¡Cinco años ya! El vertiginoso calendario nos marcaba esta semana que ya ha pasado ¡un lustro! desde aquel estado de alarma en el que nos movíamos entre la estupefacción, la incredulidad, la incertidumbre y el miedo. O todo a la vez. Nunca hasta entonces habíamos oído hablar de Wuhan. Desde entonces su nombre nunca se nos va a olvidar.
Nada de aquello se nos va a olvidar. Fue horrible. Quién nos iba a decir a nosotros, sociedad listísima y avanzadísima, que esa palabra que sólo conocíamos por los libros de historia y de oídas, por el eco desde zonas lejísimas y pobrísimas, iba a irrumpir así, tan brutal, descarnada y devastadora, en nuestra vida de primer mundo. ¡Una pandemia!
El coronavirus nos hizo sentirnos vulnerables como nunca. Un enemigo invisible que puso en marcha un contador macabro y doloroso de muertos in crescendo, de estadísticas de contagios que no había manera de frenar. Y todo esto encerrados, sin poder salir de casa, con tanta gente sufriéndolo sola, muriendo sola. Recuerdo que las audiencias de televisión estuvieron disparadas. Enorme la necesidad de información, información veraz… y de compañía.
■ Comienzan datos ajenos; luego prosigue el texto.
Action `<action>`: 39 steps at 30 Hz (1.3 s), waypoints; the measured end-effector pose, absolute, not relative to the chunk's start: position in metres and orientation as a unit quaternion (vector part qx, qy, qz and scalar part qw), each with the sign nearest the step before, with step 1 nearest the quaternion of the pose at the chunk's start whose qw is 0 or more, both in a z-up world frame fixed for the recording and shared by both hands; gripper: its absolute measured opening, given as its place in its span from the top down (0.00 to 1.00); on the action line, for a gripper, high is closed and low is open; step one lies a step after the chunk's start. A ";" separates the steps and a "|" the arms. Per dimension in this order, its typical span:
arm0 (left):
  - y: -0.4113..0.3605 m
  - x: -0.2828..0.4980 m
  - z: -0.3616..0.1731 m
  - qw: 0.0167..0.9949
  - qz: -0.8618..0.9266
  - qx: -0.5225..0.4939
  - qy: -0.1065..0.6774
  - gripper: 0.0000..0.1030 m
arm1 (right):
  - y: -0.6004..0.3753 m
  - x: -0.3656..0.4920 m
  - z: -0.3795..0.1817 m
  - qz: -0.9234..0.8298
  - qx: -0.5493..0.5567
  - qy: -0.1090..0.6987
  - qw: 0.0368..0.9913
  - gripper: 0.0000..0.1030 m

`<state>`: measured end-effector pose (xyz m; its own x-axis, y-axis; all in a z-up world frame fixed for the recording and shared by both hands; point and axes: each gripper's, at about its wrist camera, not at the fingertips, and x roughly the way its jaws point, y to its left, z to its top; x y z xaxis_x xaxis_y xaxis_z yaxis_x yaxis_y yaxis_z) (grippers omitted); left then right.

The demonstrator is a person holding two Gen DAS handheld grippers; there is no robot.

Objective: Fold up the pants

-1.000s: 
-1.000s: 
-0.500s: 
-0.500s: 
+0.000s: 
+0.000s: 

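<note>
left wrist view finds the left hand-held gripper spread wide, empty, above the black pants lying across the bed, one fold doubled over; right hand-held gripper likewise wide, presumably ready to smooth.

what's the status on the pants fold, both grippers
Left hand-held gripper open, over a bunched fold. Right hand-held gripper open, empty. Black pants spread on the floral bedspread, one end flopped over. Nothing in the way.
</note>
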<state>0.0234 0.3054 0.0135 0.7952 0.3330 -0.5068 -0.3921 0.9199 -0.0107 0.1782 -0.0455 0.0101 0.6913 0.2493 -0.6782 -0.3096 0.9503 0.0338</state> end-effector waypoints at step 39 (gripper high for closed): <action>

En algún sentido el coronavirus sacó lo mejor de nosotros. Por empezar por lo trivial, muchos aprendimos a cocinar. Aunque no sé si hacer bizcochos un día sí y otro también cuenta como algo a poner en valor.
Nos volcamos en campañas solidarias, los vecinos fuimos más vecinos que nunca, a la antigua usanza, quien más quien menos se plantó unas mallas y se puso a hacer deporte, como locos, en casa. El alquiler y venta de elípticas y bicis estáticas estuvo sold out. Las redes sociales se convirtieron en ventanas en las que cada cual a su manera intentaba aportar un rayito de ayuda, o de entretenimiento, y aplaudíamos emocionados cada día a las ocho a esos sanitarios que incluso se jugaban la vida para salvar la nuestra. Cinco años después vemos que aumentan las denuncias de agresiones. Qué pronto les han quitado algunos la capa de superhéroes que eran aquellas batas.
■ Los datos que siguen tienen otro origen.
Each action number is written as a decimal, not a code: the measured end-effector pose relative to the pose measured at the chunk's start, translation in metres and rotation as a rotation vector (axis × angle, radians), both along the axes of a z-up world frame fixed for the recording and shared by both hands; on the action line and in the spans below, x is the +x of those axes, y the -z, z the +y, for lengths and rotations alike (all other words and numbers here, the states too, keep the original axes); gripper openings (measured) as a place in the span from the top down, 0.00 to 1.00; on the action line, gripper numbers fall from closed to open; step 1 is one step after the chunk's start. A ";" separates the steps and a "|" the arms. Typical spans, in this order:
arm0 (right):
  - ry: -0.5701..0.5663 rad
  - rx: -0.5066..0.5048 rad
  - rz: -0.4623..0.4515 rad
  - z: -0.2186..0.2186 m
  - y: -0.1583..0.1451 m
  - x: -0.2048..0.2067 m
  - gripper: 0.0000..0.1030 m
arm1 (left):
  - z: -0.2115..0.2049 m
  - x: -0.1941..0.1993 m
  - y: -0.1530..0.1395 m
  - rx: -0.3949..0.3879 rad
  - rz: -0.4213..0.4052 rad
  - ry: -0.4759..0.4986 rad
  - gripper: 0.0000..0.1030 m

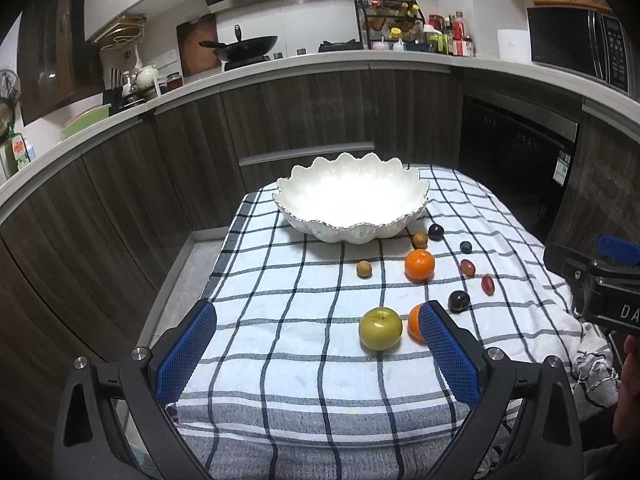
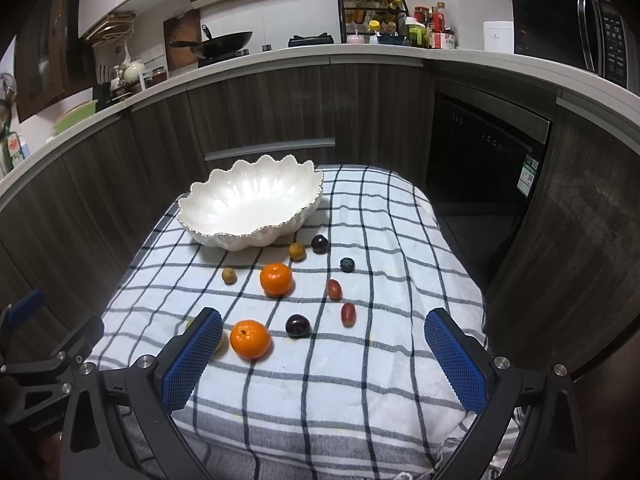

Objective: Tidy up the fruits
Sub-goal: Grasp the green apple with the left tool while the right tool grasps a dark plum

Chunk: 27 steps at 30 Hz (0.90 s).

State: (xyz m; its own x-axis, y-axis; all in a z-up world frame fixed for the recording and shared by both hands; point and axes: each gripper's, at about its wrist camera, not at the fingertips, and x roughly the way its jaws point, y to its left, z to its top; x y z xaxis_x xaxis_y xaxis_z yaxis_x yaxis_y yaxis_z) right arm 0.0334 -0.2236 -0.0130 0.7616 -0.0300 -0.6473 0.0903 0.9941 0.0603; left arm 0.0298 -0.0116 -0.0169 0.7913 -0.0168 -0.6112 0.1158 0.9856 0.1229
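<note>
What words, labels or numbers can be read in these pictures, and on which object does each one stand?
"DA": white letters on the body of the right gripper, cut off by the left wrist view's edge.
Print on the left gripper body: too blurred to read.
Green-and-white sticker on the dishwasher door: too small.
Microwave panel buttons: too small.
Seasoning bottles: labels unreadable.

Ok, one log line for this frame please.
stage: start | left gripper: open, empty | right gripper: open, empty | bowl: empty | fruits: all on cloth | nearest: green apple
</note>
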 end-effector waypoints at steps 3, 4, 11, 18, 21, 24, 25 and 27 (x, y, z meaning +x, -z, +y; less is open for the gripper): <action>0.001 0.005 0.013 -0.002 0.003 0.007 0.01 | -0.002 0.005 0.003 0.011 0.010 0.004 0.00; 0.001 0.007 0.018 -0.002 0.004 0.009 0.01 | -0.002 0.007 0.004 0.012 0.013 0.006 0.00; -0.032 0.009 0.035 0.002 0.011 0.024 0.01 | -0.005 0.024 0.014 0.017 0.069 0.018 0.00; -0.053 0.018 0.057 0.004 0.019 0.038 0.01 | -0.014 0.035 0.023 0.023 0.099 0.052 0.00; -0.049 0.023 0.069 0.003 0.022 0.044 0.02 | -0.016 0.041 0.028 0.021 0.124 0.063 0.00; -0.050 0.026 0.080 0.002 0.027 0.051 0.05 | -0.018 0.049 0.034 0.025 0.149 0.060 0.01; -0.052 0.027 0.083 0.001 0.029 0.053 0.06 | -0.018 0.050 0.036 0.026 0.152 0.057 0.01; -0.056 0.026 0.095 0.001 0.033 0.057 0.09 | -0.018 0.054 0.040 0.024 0.165 0.053 0.02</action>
State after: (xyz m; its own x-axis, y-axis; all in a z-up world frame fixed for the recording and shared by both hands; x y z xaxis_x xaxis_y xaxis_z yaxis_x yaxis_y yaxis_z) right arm 0.0904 -0.2226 -0.0463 0.6971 0.0281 -0.7164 0.0416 0.9960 0.0796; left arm 0.0838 -0.0293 -0.0566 0.6786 -0.0399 -0.7334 0.1882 0.9746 0.1211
Cinco años después, por cierto, sigo sin entender por qué lo primero que se agotó en los supermercados fue el papel higiénico. El ser humano no siempre es fácil de comprender.
Pero… íbamos a salir mejores, decíamos. ¡Ja! Pues no hay más que ver cómo está el mundo para constatar que no debimos aprender mucho. Peor aún, porque lo de ahora no es una pandemia quasi incontrolable, sino la mano humana la que está poniendo el mundo patas arriba y bajo amenaza. Amenaza de aranceles que terminarán pagando los consumidores de uno u otro lado del océano. Amenaza de guerra que terminaremos pagando todos aferrados al Si vis pacem para bellum, eslogan que, como la pandemia, también creíamos se iba a quedar en los libros de historia. Ingenuos de nosotros.
Pero no lo llamen defensa, ni armas, ni gasto bélico, llámenlo seguridad. De algún sitio saldrá. Y alguien ganará con ello. Aunque seguramente no quede más remedio.
Y en medio de todo este lío el país se pasó dos días dilucidando si Julián Álvarez había tocado una o dos veces el balón. Y recordaba yo en el aniversario de la pandemia, que el fútbol fue lo primero que volvió. Como al rescate, como bendita anestesia de la realidad. Lo fue entonces y lo sigue siendo ahora. Y mira que a veces pienso que con tanta polémica el fútbol se está poniendo, o lo estamos poniendo, antipático, pero al final pocas cosas despiertan emociones tan intensas, tan auténticas.
Hablando de emociones les comparto la mía por nuestra tierra, que se presentaba esta semana al mundo como destino irresistible para los cicloturistas. Qué belleza, qué patrimonio, qué paisajes. Un paraíso también para recorrerlo en bici, y además de cultivar el cuerpo, cultivar también la mente, el alma... y el paladar. Hoy mejor que mañana. Por lo que pueda pasar.